Histoire du ballet : le Sacre du printemps

Histoire du ballet : le Sacre du printemps

« C’est exactement ce que je voulais », Serge Diaghilev

Sommaire

Fiche technique

  • Création le 29 mai 1913 au Théâtre des Champs-Élysées, à Paris.
  • Chorégraphe : Vaslav Nijinsky.
  • Musique : Igor Stravinsky.
  • Commande : Serge Diaghilev pour les Ballets Russes.
  • Durée : 32 minutes

Introduction

Le Sacre du printemps est l’un des plus grands scandales de l’histoire de la danse lors de sa création, le 29 mai 1913 au Théâtre des Champs-Élysées. Présenté par les Ballets russes de Serge Diaghilev, le ballet réunit le compositeur Igor Stravinsky, le jeune chorégraphe Vaslav Nijinsky et Nicolas Roerich le designer des décors et costumes.

Le Sacre du printemps rompt complètement avec les codes du ballet classique et la partition, brutale et dissonante d’Igor Stravinsky, accentue cette rupture. Le soir de la première, cris, sifflets et altercations envahissent la salle. Cependant, c’est en cette soirée de mai 1913, que le ballet de Vaslav Nijinsky rentre dans l’histoire de la danse contemporaine du XXème siècle.

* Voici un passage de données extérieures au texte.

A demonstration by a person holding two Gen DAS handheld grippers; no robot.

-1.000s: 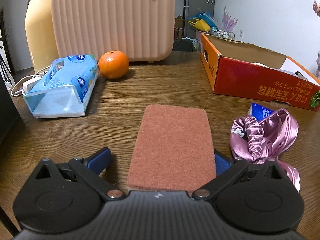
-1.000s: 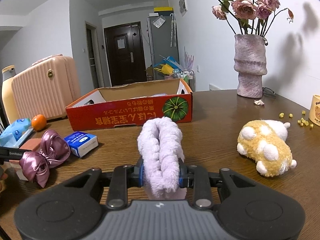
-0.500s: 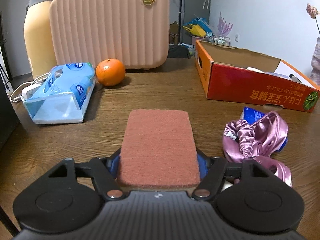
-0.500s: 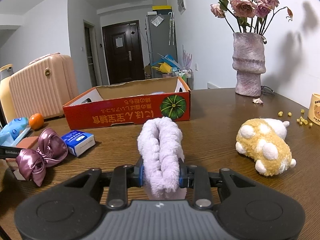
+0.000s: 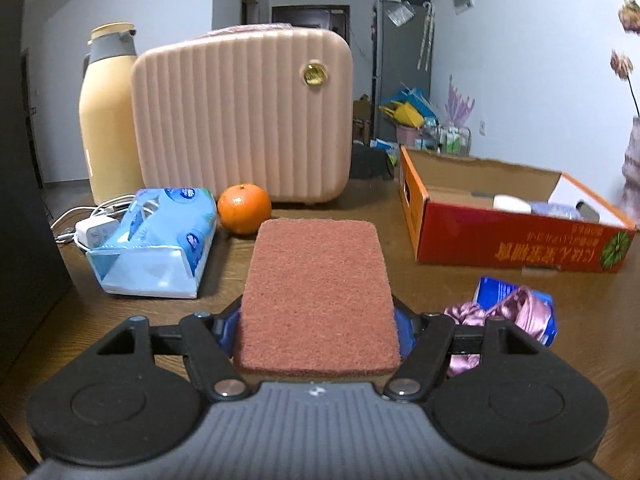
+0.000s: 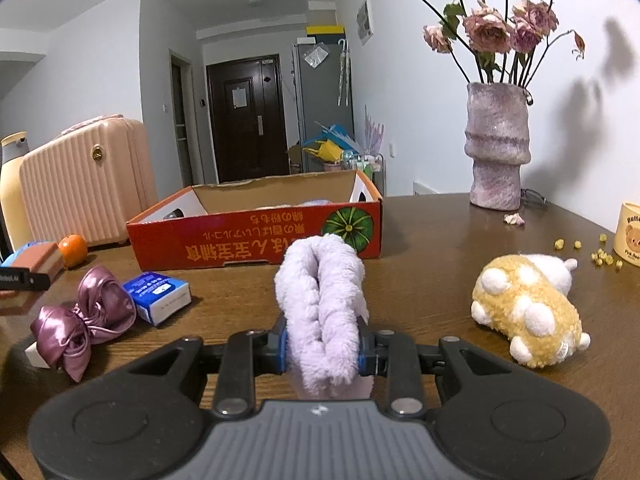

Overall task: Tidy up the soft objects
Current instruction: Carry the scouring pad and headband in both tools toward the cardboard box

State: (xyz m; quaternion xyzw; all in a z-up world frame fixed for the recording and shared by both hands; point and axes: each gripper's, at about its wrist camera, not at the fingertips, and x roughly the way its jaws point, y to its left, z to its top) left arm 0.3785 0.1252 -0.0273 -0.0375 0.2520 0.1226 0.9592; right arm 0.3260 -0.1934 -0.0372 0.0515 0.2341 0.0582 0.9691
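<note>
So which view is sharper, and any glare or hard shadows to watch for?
Left wrist view: soft, the box print smeared, edges bowed by the fisheye. Right wrist view: crisper; flowers throw hard shadows on the wall, and the table shows some sheen.

Sponge (image 5: 318,292): reddish-brown. Fluffy cloth (image 6: 322,312): lilac. Bow (image 6: 86,312): glossy mauve. Plush toy (image 6: 528,308): yellow, white spots. Suitcase (image 5: 244,116): ribbed pink.
</note>
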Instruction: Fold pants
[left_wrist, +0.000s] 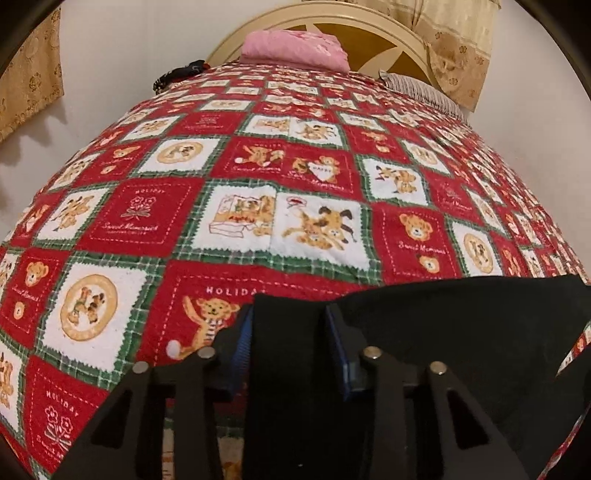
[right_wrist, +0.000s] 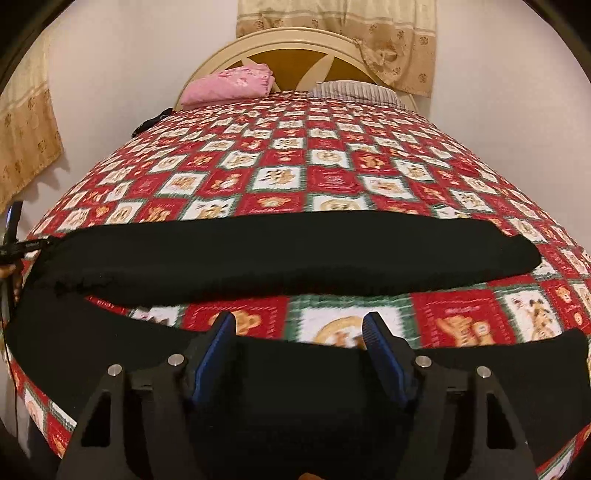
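Note:
Black pants (right_wrist: 280, 254) lie spread across the near part of a bed with a red, white and green teddy-bear quilt (right_wrist: 295, 173). One leg stretches left to right; the other leg runs along the near edge under my right gripper (right_wrist: 301, 325), whose blue-padded jaws stand wide apart above the cloth. In the left wrist view, my left gripper (left_wrist: 290, 317) has black pants fabric (left_wrist: 461, 325) between its blue pads, at the waist end near the quilt's front edge. The left gripper also shows at the far left of the right wrist view (right_wrist: 13, 243).
A folded pink cloth (right_wrist: 231, 85) and a striped pillow (right_wrist: 354, 90) lie by the cream headboard (right_wrist: 295, 48). A dark item (left_wrist: 181, 74) sits at the bed's far left edge. Beige curtains (right_wrist: 26, 140) hang on the walls.

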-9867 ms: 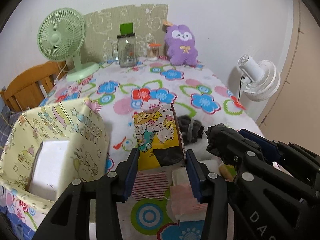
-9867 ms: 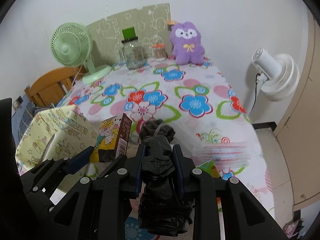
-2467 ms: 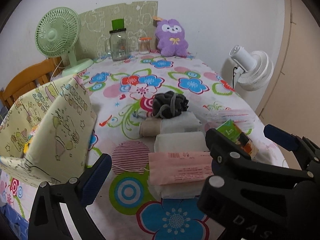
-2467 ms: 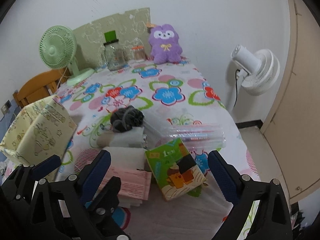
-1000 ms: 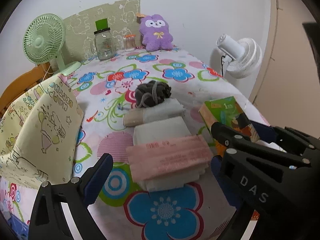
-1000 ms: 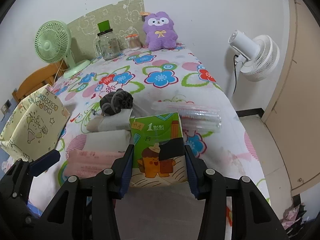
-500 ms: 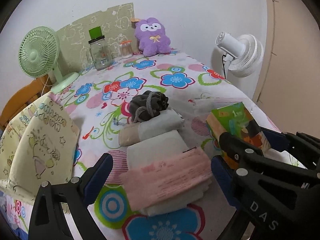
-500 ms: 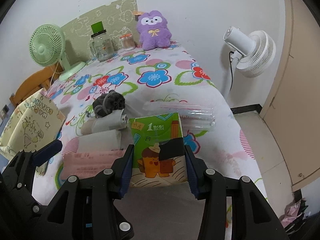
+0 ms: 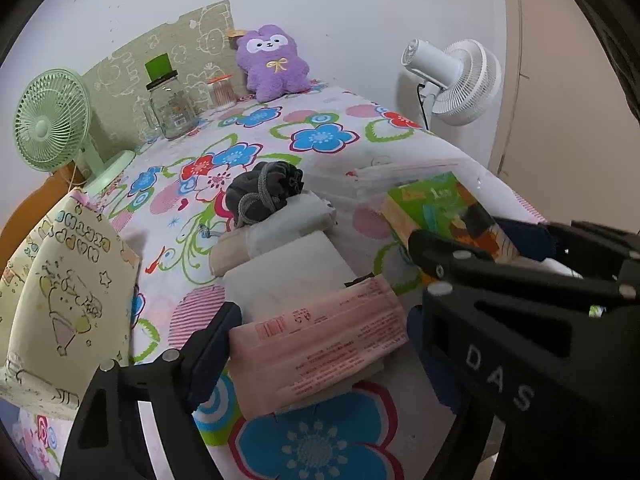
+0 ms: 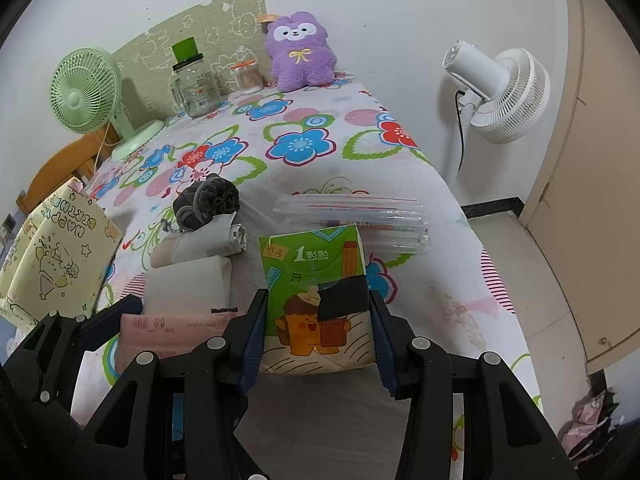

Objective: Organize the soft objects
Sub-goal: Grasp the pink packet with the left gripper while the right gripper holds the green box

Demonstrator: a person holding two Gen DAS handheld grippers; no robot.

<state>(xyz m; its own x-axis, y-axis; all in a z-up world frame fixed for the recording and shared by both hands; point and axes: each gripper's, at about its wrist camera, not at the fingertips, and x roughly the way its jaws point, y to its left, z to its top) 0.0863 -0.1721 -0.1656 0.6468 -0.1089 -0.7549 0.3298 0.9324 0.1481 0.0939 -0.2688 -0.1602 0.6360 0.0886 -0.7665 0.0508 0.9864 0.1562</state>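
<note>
A pink flat pack (image 9: 320,336) lies on top of a white soft pack (image 9: 288,268) on the flowered tablecloth (image 9: 320,136). My left gripper (image 9: 320,320) straddles the pink pack and its jaws are closing, with the pads meeting both short ends. My right gripper (image 10: 316,300) is shut on a green tissue pack (image 10: 316,276), held just right of the pile; the green tissue pack (image 9: 436,204) also shows in the left wrist view. Behind the pile lie a rolled beige-grey cloth (image 9: 276,228) and a dark drawstring pouch (image 9: 264,192).
A yellow gift bag (image 9: 68,304) stands open at the left table edge. A clear plastic sleeve (image 10: 352,216) lies beyond the green pack. A purple plush (image 9: 272,64), glass jar (image 9: 172,108) and green fan (image 9: 52,120) line the far wall. A white fan (image 10: 500,92) stands beside the table.
My left gripper's jaws have drawn in from wide open until they meet the pink pack's ends, and its view has rolled slightly. The right gripper keeps hold of the green pack.
</note>
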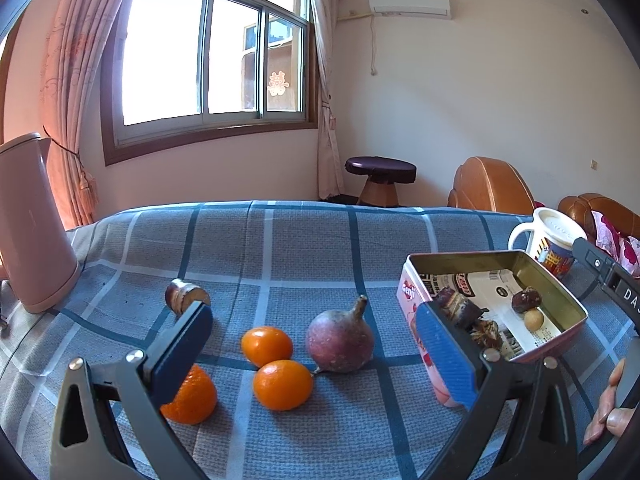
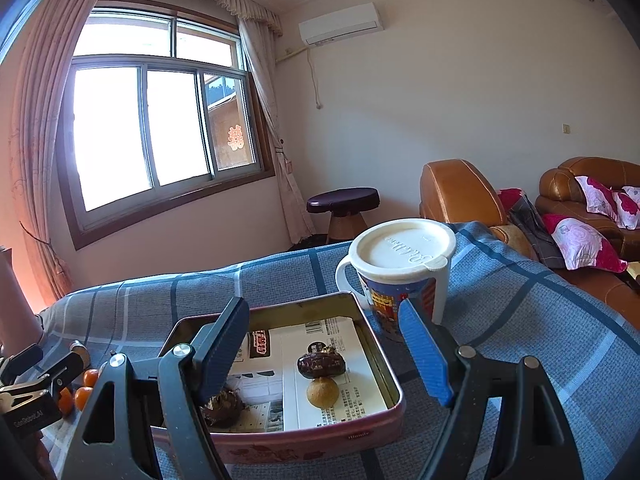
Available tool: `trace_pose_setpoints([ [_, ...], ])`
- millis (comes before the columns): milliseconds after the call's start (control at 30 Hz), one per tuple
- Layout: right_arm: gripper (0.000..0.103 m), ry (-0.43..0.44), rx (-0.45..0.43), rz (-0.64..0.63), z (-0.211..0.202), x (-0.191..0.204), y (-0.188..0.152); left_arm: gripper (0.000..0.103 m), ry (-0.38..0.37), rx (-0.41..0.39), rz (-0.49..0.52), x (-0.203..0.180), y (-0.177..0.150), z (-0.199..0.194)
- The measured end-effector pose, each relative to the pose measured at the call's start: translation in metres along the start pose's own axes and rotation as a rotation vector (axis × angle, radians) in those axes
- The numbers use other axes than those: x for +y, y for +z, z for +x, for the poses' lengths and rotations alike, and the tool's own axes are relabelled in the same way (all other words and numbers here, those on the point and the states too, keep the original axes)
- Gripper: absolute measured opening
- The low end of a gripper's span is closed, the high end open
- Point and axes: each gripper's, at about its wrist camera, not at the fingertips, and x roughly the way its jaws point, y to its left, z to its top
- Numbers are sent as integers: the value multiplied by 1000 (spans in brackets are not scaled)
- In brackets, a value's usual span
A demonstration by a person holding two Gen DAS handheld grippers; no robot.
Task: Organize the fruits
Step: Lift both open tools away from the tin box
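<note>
the cloth [image 1: 304, 240] is grey-blue with a plaid of dark blue and pale stripes. three oranges [image 1: 282, 385] are bright orange; the round fruit [image 1: 339, 340] beside them is dull purple-red with a brownish stem. the tin [image 2: 320, 438] is pink outside, gold-toned inside, lined with white printed paper; in it lie a dark brown date [image 2: 321, 364] and a tan ball [image 2: 322, 392]. the left gripper [image 1: 316, 344] and right gripper [image 2: 324, 352] have blue pads on dark grey frames. the jug [image 1: 30, 224] is pink. the mug [image 2: 400, 268] is white with a blue and red print.
</note>
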Motion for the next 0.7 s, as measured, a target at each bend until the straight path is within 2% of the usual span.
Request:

Une chorégraphie avant-gardiste

À seulement 24 ans, Vaslav Nijinsky est présenté comme le chorégraphe idéal pour cette production. Après de nombreuses recherches sur la danse rituelle des hommes primitifs, son objectif n’est pas de représenter le « beau » mais de retranscrire cette époque passée où la danse avait une signification spirituelle.  Sa chorégraphie, en effet, rompt brutalement avec les codes de la danse classique :

  • Les pieds sont tournés vers l’intérieur, à l’inverse des principes de la danse classique où le talon est exposé.
  • Les mouvements sont volontairement anguleux, lourds et répétitifs.
  • Les danseurs frappent et tambourinent le sol, donnant une impression de brutalité et de sauvagerie.
  • Le corps collectif semble progressivement entrer dans un état proche de la transe.

Ainsi, cette esthétique bouleverse les habitudes du public et remet en question les codes du ballet traditionnel.

Le rituel du sacrifice

Le ballet est centré sur une idée du rituel païen et de sacrifice. Ainsi, la communauté se réunit pour célébrer le retour du printemps. Le rituel conduit au choix d’une jeune fille destinée à être sacrifiée : l’Élue.

La danse devient alors une manifestation collective, primitive et presque sauvage, dans laquelle le groupe domine progressivement l’individu qui ne peut se substituer à son destin.

Résumé de l’œuvre

Premier tableau

Il s’agit d’une célébration du culte de la terre. Tout d’abord, des augures prédisent l’arrivée du printemps. Les jeunes gens procèdent aux jeux rituels dont la fameuse danse du printemps. Accompagné par une foule sauvage et enthousiaste, un Sage s’approche et l’ensemble de l’assemblée se met à danser en l’honneur de la terre.

Deuxième tableau

Une jeune vierge est choisie pour le sacrifice rituel au Printemps. Celle-ci est célébrée par les jeunes gens de la tribu. Puis, un cercle ce forme autour de l’élue qui entame une danse tribale jusqu’à l’épuisement et la mort.

Une œuvre rapidement abandonnée mais reprise

Le ballet est joué huit fois avant d’être abandonné cette même année 1913. Pourtant, sa réputation perdure. Aujourd’hui, Le Sacre du printemps est considéré comme l’une des œuvres chorégraphiques les plus représentées et réinterprétées du XXᵉ siècle.

De nombreux chorégraphes se sont emparés de cette œuvre, parmi lesquels :

  • Kenneth MacMillan
  • Pina Bausch
  • Martha Graham

La reconstitution de 1987

Une reconstitution de la chorégraphie originale de Nijinsky est réalisée en 1987, grâce au travail de Millicent Hodson et Kenneth Archer.

Cette reconstitution permet de retrouver une partie de la chorégraphie créée par Vaslav Nijinsky en 1913 et de mieux comprendre son caractère révolutionnaire et transgressif.